→ **Activity**
Of all the entries below, only the lines from the one with "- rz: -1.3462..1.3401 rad" up to and including the one with "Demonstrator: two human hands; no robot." are to be duplicated exactly.

(Data records)

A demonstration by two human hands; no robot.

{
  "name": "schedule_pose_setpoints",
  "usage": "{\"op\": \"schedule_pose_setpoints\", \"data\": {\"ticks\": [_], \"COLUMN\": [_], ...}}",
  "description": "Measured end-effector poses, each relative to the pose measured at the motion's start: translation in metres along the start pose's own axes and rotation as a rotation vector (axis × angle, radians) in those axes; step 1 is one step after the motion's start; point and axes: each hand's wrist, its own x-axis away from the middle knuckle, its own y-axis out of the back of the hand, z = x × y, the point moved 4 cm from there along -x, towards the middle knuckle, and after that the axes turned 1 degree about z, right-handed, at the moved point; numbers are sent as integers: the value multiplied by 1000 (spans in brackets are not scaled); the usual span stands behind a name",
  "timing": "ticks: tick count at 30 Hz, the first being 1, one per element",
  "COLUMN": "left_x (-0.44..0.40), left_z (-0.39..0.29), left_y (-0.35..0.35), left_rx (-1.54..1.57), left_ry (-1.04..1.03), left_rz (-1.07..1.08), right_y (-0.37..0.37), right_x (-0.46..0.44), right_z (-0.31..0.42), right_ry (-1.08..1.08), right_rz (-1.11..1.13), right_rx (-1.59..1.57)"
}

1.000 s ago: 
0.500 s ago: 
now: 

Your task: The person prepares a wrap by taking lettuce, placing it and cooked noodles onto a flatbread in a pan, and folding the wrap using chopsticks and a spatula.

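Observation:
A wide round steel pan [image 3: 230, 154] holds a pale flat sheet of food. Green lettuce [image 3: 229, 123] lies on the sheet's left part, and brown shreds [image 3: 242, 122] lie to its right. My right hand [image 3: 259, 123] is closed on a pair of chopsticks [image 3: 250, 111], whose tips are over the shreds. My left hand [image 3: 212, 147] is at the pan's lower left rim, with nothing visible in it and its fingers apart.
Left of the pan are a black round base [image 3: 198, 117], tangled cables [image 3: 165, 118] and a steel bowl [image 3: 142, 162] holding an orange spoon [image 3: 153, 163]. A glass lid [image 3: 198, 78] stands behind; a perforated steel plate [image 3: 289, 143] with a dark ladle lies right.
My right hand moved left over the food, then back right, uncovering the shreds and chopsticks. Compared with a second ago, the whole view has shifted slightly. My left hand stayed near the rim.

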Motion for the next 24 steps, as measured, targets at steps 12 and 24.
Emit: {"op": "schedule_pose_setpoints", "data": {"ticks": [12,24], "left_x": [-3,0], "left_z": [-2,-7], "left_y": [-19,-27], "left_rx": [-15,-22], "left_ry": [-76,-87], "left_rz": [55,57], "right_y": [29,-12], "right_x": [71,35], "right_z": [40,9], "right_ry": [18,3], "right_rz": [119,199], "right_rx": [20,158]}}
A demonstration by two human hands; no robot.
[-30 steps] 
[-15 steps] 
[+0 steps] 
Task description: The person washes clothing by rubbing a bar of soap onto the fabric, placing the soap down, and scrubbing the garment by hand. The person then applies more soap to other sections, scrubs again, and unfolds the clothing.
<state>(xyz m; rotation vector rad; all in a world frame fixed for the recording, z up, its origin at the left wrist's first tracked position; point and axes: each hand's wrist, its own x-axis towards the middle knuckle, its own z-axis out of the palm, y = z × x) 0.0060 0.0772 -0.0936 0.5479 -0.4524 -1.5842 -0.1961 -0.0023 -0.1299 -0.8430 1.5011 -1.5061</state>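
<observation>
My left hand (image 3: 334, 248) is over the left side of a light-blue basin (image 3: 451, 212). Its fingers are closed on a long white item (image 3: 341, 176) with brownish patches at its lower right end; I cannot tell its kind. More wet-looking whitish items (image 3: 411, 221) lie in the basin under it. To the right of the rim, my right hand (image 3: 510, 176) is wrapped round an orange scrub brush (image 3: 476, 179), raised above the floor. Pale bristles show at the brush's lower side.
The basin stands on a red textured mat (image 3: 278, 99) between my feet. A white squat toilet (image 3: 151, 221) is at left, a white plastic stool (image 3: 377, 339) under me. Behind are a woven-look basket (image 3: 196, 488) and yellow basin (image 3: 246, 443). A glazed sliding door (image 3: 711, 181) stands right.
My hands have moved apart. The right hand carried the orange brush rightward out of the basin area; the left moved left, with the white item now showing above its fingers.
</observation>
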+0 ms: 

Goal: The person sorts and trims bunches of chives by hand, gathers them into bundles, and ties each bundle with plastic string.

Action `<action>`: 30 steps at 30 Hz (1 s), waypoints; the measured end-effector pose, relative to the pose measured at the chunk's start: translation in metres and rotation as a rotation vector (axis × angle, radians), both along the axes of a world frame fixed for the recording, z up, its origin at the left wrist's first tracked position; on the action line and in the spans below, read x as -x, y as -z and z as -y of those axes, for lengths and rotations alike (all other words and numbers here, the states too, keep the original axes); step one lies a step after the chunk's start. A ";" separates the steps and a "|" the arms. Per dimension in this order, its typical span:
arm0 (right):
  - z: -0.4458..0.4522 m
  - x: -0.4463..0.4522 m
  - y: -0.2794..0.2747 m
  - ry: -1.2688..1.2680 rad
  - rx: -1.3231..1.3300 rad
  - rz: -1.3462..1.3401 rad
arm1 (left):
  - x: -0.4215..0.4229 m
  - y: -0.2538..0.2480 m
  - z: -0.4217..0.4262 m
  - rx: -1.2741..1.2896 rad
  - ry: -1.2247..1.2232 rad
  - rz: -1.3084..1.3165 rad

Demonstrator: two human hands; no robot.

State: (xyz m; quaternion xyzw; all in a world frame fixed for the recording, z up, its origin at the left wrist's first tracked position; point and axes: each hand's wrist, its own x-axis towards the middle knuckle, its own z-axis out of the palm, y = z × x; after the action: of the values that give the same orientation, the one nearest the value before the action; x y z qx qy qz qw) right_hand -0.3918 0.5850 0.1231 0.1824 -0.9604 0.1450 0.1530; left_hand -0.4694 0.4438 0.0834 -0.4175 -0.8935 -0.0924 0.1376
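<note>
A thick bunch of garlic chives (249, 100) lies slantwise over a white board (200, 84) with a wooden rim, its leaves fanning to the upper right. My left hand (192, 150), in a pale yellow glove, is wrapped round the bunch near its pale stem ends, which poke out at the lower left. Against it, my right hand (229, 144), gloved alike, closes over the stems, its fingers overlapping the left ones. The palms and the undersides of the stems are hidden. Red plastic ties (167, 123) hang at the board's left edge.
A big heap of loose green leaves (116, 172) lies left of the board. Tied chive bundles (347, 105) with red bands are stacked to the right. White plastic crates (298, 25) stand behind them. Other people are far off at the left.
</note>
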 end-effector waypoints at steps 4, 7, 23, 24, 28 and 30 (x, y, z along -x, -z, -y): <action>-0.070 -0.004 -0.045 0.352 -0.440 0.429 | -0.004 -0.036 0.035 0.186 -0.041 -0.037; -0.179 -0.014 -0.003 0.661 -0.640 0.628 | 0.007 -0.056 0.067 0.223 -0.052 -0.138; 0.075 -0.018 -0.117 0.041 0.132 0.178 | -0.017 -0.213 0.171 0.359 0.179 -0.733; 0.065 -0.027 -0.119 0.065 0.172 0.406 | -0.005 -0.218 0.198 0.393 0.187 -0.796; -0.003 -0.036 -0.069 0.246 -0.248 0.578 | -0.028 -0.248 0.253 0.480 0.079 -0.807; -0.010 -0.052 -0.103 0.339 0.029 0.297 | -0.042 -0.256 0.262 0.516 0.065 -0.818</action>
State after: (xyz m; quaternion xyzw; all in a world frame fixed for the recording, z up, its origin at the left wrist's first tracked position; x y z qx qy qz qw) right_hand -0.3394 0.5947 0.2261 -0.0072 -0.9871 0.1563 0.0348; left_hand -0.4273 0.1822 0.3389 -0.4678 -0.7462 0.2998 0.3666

→ **Response below**
  - rz: -1.3462..1.3401 rad
arm1 (left):
  - x: -0.4215..0.4229 m
  - y: -0.2538..0.2480 m
  - z: -0.4217..0.4262 m
  - rx: -1.2741..1.2896 rad
  - ry: -1.2247..1.2232 rad
  - rz: -1.3084..1.3165 rad

Demonstrator: two human hands; no robot.

The given output is complete.